━━ Data extract

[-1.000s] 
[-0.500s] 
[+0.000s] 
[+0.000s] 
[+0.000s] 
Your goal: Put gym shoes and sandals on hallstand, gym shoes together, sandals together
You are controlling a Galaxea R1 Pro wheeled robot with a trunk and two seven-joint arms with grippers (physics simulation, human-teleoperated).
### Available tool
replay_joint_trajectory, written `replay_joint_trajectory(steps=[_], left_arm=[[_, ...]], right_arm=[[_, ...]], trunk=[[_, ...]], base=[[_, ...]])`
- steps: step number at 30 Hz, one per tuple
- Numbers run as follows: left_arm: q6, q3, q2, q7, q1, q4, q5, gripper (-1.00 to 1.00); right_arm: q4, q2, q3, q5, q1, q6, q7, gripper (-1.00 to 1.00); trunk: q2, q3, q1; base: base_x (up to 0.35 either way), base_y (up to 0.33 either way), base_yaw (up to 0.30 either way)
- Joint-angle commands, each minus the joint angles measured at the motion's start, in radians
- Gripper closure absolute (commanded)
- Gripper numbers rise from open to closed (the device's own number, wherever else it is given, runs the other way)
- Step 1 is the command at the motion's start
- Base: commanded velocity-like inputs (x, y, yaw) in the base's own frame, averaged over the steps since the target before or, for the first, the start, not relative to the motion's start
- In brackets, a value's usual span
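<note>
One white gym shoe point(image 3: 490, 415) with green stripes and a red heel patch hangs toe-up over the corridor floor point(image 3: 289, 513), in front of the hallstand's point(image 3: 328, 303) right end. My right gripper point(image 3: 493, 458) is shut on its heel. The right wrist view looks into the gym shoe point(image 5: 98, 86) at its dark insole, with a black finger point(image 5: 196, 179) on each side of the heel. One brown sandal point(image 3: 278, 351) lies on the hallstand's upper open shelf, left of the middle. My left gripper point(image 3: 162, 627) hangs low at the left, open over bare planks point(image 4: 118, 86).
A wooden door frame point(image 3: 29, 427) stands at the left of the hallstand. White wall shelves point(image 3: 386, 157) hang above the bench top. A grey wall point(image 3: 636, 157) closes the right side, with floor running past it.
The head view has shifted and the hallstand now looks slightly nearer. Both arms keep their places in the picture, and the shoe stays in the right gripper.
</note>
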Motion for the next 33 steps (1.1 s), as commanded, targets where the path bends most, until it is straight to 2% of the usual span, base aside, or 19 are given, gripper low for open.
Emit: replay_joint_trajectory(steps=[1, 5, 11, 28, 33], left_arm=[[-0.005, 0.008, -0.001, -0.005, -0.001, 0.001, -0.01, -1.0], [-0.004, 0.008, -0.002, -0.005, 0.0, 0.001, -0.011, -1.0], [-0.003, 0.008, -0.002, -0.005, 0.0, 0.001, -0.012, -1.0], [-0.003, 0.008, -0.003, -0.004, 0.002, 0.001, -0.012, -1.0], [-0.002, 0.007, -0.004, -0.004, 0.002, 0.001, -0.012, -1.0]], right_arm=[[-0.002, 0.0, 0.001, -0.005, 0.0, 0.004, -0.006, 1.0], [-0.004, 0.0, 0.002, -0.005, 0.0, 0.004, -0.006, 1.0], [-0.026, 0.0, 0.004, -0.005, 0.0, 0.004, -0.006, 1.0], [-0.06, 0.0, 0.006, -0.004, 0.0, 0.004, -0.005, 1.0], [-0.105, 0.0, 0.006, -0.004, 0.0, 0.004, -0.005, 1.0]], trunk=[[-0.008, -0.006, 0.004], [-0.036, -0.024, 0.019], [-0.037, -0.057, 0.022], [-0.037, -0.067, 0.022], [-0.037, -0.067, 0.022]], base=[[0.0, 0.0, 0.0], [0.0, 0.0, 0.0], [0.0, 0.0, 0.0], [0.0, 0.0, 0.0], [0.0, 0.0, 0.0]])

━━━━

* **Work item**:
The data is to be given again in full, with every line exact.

* **Response to the exercise**:
[-1.000s] 
[-0.500s] 
[+0.000s] 
[+0.000s] 
[+0.000s] 
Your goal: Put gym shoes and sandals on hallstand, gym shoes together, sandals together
You are controlling a Galaxea R1 Pro wheeled robot with a trunk and two seven-joint arms with grippers (physics simulation, human-teleoperated).
### Available tool
replay_joint_trajectory, written `replay_joint_trajectory(steps=[_], left_arm=[[_, ...]], right_arm=[[_, ...]], trunk=[[_, ...]], base=[[_, ...]])`
- steps: step number at 30 Hz, one per tuple
- Numbers run as follows: left_arm: q6, q3, q2, q7, q1, q4, q5, gripper (-1.00 to 1.00); right_arm: q4, q2, q3, q5, q1, q6, q7, gripper (-1.00 to 1.00); trunk: q2, q3, q1; base: base_x (up to 0.35 either way), base_y (up to 0.33 either way), base_yaw (up to 0.30 either way)
- Joint-angle commands, each minus the joint angles measured at the motion's start, in radians
- Gripper closure absolute (commanded)
- Gripper numbers rise from open to closed (the device's own number, wherever else it is given, runs the other way)
- Step 1 is the command at the motion's start
- Base: commanded velocity-like inputs (x, y, yaw) in the base's own frame, averaged over the steps since the target before or, for the first, the start, not relative to the motion's start
- In brackets, a value's usual span
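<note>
One white gym shoe point(image 3: 490, 415) with green stripes and a red heel patch hangs toe-up over the corridor floor point(image 3: 289, 513), in front of the hallstand's point(image 3: 328, 303) right end. My right gripper point(image 3: 493, 458) is shut on its heel. The right wrist view looks into the gym shoe point(image 5: 98, 86) at its dark insole, with a black finger point(image 5: 196, 179) on each side of the heel. One brown sandal point(image 3: 278, 351) lies on the hallstand's upper open shelf, left of the middle. My left gripper point(image 3: 162, 627) hangs low at the left, open over bare planks point(image 4: 118, 86).
A wooden door frame point(image 3: 29, 427) stands at the left of the hallstand. White wall shelves point(image 3: 386, 157) hang above the bench top. A grey wall point(image 3: 636, 157) closes the right side, with floor running past it.
The head view has shifted and the hallstand now looks slightly nearer. Both arms keep their places in the picture, and the shoe stays in the right gripper.
</note>
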Motion for the next 33 steps (1.1 s), as commanded, targets where the path bends most, until it is straight to 2% of the usual span, base aside, or 19 are given, gripper low for open.
Emit: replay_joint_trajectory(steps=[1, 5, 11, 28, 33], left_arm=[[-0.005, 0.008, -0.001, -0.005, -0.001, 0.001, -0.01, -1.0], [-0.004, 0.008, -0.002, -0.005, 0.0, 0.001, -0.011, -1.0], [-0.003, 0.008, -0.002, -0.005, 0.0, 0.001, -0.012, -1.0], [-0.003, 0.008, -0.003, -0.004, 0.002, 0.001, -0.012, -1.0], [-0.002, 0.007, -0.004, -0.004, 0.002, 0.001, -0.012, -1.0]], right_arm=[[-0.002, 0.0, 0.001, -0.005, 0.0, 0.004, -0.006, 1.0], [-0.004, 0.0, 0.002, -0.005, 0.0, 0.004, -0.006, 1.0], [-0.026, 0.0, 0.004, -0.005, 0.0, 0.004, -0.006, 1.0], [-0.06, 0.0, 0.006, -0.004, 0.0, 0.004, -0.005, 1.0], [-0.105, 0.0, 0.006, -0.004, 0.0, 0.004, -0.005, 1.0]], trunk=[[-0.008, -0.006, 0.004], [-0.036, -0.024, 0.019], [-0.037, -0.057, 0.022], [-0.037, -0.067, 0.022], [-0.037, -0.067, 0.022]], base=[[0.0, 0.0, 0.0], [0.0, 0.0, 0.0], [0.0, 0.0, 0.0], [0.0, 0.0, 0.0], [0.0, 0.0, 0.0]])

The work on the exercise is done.